### [Dataset section]
——

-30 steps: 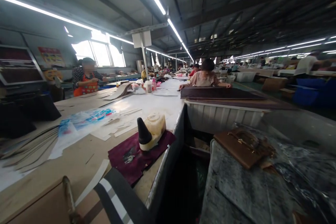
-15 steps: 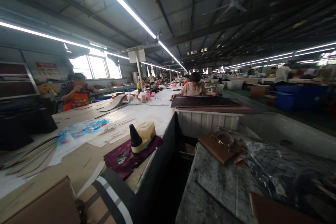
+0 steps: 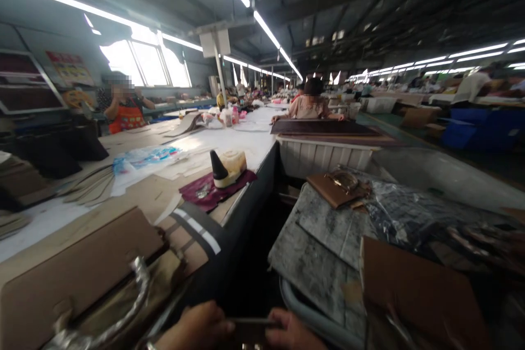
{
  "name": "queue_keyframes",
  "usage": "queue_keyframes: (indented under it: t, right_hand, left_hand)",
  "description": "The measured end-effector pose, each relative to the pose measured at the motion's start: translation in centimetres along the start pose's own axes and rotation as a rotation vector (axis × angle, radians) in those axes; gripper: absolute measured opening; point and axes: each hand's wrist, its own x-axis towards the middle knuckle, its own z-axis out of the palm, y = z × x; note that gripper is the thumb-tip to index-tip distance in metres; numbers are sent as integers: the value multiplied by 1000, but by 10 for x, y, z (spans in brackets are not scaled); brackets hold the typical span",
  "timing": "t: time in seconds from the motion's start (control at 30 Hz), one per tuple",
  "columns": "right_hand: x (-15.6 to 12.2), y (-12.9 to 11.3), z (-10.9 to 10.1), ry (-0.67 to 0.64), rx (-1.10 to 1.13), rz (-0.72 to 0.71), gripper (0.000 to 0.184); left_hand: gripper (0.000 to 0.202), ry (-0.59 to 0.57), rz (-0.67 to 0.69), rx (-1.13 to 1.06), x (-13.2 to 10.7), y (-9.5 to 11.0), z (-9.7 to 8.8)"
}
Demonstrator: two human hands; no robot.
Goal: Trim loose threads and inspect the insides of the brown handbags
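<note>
At the bottom edge, my left hand (image 3: 200,326) and my right hand (image 3: 292,331) face each other with fingers closed. Between them they grip the ends of a dark brown leather-like piece (image 3: 251,326) with a straight upper edge. A small shiny fitting shows below that edge; the rest is cut off by the frame. Left of my left hand, a brown handbag (image 3: 88,262) lies on the worktable, its curved handle (image 3: 139,290) covered in a shiny wrap. Right of my right hand is another brown bag (image 3: 418,290).
On the worktable (image 3: 164,191), a glue bottle with a black cone tip (image 3: 229,167) stands on maroon material (image 3: 197,194). A stained grey cover (image 3: 320,229) carries a small brown bag (image 3: 334,188) beside clear plastic (image 3: 402,219). Co-workers (image 3: 309,104) (image 3: 125,109) sit farther off.
The view has tilted down. Both my hands and the brown piece between them have come into sight at the bottom, and more of both nearby bags shows.
</note>
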Motion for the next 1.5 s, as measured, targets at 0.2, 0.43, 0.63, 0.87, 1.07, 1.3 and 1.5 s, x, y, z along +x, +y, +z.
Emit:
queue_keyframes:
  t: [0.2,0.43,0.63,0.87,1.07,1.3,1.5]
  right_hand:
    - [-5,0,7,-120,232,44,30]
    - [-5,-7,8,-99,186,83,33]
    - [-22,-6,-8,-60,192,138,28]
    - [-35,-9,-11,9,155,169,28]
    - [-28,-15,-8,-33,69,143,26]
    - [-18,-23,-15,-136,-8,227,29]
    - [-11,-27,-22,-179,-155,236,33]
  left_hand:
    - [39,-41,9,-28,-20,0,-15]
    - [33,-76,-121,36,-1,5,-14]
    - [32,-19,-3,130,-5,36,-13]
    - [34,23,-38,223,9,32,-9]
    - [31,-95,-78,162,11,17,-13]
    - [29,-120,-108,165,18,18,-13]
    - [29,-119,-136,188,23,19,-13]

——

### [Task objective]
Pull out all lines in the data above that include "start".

### [The answer]
  "description": "The measured end-effector pose, each relative to the pose measured at the motion's start: translation in centimetres along the start pose's own axes and rotation as a rotation vector (axis × angle, radians) in those axes; gripper: absolute measured opening; point and axes: each hand's wrist, its own x-axis towards the middle knuckle, its own z-axis out of the palm, y = z × x; note that gripper is the thumb-tip to index-tip distance in metres; numbers are sent as integers: the value multiplied by 1000, but by 10 for x, y, z (spans in brackets are not scaled); brackets hold the typical span",
  "timing": "t: time in seconds from the motion's start (control at 30 Hz), one per tuple",

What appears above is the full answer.